▸ **What the task asks**:
Using the data that follows, return exactly the lines from the one that contains "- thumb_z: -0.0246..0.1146" through the one that contains "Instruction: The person", ends included.

(Records provided)

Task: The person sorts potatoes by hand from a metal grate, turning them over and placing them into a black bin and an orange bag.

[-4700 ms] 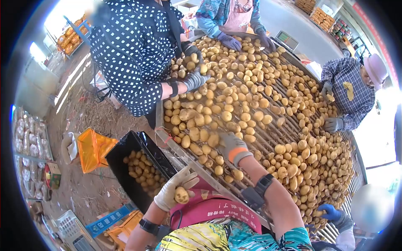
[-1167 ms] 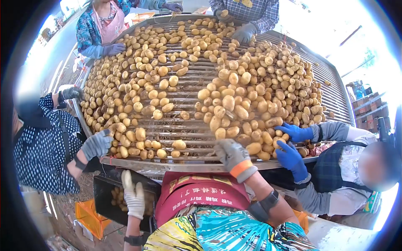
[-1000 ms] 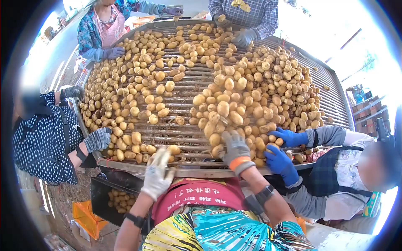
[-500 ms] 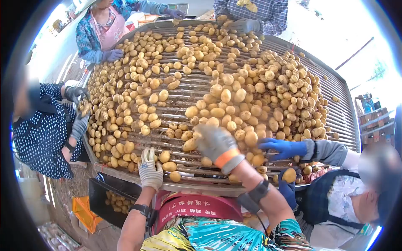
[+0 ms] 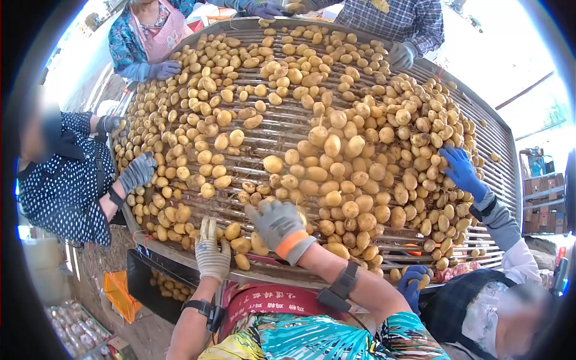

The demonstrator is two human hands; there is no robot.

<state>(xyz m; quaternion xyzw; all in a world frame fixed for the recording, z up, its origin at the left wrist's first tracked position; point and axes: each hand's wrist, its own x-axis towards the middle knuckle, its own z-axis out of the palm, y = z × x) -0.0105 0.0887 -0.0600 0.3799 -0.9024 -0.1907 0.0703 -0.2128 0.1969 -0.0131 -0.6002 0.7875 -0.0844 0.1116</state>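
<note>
Potatoes [image 5: 354, 174] lie in great number over a slatted metal table [image 5: 258, 159]. My left hand [image 5: 212, 255], in a pale striped glove, rests at the near edge with its fingers apart, beside a few potatoes and holding none. My right hand [image 5: 277, 227], in a grey glove with an orange band, reaches palm down over the near slats. Its fingers are spread against potatoes just beyond and to its left, without a grip on any.
Co-workers stand left, at the far side and right. Nearest are a grey-gloved hand [image 5: 138, 171] at left and blue-gloved hands [image 5: 461, 168] [image 5: 413, 285] at right. A black crate [image 5: 141, 282] with potatoes and an orange bag [image 5: 120, 294] sit below left.
My right hand has moved left and slightly nearer to me. My left hand stays about in place. The right co-worker's blue glove has reached farther over the pile, and the far co-workers' hands have shifted.
</note>
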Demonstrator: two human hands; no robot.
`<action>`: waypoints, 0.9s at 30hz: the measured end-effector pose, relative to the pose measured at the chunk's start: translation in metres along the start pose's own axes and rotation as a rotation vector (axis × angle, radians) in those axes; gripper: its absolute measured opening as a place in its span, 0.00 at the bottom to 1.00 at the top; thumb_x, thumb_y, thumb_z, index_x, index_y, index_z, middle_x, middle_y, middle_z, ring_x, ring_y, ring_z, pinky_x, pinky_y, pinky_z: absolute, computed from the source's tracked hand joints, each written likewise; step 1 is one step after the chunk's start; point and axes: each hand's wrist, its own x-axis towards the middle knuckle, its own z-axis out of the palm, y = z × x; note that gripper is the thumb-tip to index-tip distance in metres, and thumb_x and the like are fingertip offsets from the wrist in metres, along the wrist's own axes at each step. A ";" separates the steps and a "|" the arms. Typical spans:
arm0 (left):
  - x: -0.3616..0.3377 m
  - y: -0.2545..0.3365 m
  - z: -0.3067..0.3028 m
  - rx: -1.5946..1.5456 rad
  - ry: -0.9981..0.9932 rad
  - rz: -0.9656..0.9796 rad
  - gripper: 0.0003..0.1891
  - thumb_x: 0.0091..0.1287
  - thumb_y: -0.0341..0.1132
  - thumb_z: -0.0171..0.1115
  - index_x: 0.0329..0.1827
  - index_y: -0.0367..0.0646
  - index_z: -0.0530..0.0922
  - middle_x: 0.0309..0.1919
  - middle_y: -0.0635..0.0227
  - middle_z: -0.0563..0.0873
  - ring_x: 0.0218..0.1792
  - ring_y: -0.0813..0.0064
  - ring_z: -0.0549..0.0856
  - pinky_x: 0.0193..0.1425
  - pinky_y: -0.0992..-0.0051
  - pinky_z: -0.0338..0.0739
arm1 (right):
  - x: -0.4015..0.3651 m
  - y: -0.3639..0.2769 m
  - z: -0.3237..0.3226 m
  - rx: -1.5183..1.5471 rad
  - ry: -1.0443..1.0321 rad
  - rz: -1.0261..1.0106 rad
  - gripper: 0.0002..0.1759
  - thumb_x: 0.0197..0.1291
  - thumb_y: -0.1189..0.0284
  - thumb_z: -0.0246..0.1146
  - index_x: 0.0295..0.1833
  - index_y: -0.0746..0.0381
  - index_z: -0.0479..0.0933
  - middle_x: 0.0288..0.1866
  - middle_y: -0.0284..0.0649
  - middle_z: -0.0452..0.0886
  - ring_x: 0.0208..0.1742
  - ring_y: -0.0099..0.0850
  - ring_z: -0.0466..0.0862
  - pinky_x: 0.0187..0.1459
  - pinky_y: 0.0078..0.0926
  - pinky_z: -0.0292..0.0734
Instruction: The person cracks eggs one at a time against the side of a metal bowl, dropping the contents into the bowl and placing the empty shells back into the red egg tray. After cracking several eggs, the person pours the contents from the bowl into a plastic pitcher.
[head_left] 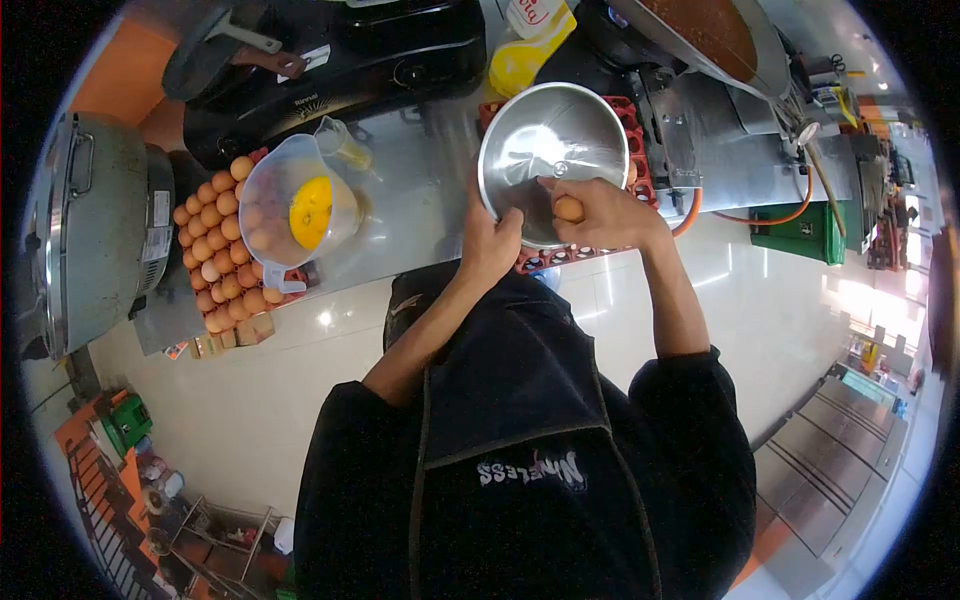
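Note:
A shiny metal bowl rests tilted over a red egg tray. My left hand grips its near left rim, thumb over the edge and fingers along the outside. Inside the bowl's opening, my right hand is closed around a brown egg, its index finger stretched toward the bowl's inner wall. To the left stands a clear plastic measuring jug with several yellow yolks in it. Beside the jug, many brown eggs sit in another tray.
A black gas stove lies behind the steel counter. A small clear cup stands beside the jug. At back right are a yellow-and-white pack and a large pan of reddish-brown sauce. A grey appliance borders the left.

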 end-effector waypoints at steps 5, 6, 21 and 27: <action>-0.002 -0.010 -0.002 0.074 0.008 -0.022 0.43 0.57 0.17 0.52 0.80 0.36 0.49 0.69 0.43 0.69 0.70 0.52 0.73 0.73 0.64 0.67 | 0.000 -0.013 -0.006 -0.067 -0.172 0.100 0.21 0.50 0.64 0.68 0.47 0.66 0.79 0.43 0.54 0.85 0.45 0.49 0.86 0.47 0.40 0.79; -0.001 -0.011 -0.002 0.073 0.008 -0.021 0.43 0.57 0.17 0.52 0.80 0.36 0.49 0.69 0.43 0.69 0.70 0.52 0.73 0.73 0.64 0.67 | -0.001 -0.013 -0.006 -0.098 -0.197 0.021 0.21 0.50 0.63 0.67 0.47 0.64 0.80 0.40 0.49 0.85 0.44 0.45 0.86 0.46 0.38 0.79; -0.005 -0.001 -0.006 -0.030 0.069 -0.050 0.41 0.60 0.18 0.52 0.80 0.37 0.50 0.68 0.45 0.72 0.69 0.56 0.74 0.73 0.65 0.68 | -0.036 -0.005 -0.032 -0.031 -0.148 0.146 0.20 0.52 0.64 0.68 0.48 0.66 0.81 0.38 0.51 0.86 0.41 0.44 0.87 0.46 0.36 0.80; -0.006 0.004 -0.010 0.025 0.047 -0.008 0.40 0.62 0.18 0.50 0.79 0.38 0.49 0.65 0.45 0.73 0.62 0.54 0.80 0.64 0.65 0.79 | -0.049 -0.021 -0.063 -0.043 -0.033 0.392 0.19 0.55 0.65 0.67 0.49 0.66 0.80 0.36 0.49 0.85 0.39 0.41 0.87 0.44 0.35 0.80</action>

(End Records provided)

▸ **Expected answer**:
  - thumb_z: -0.0246..0.1146
  - index_x: 0.0295..0.1833
  - index_y: -0.0746..0.0381
  - index_z: -0.0479..0.0933
  - middle_x: 0.0288..0.1866
  - middle_y: -0.0284..0.0649
  - middle_z: -0.0452..0.0886
  - ring_x: 0.0208..0.1742
  - ring_y: -0.0099..0.0850
  - ring_z: -0.0466..0.0862
  - pinky_x: 0.0187..0.1459
  - pinky_y: 0.0078..0.0926
  - pinky_z: -0.0292..0.0734
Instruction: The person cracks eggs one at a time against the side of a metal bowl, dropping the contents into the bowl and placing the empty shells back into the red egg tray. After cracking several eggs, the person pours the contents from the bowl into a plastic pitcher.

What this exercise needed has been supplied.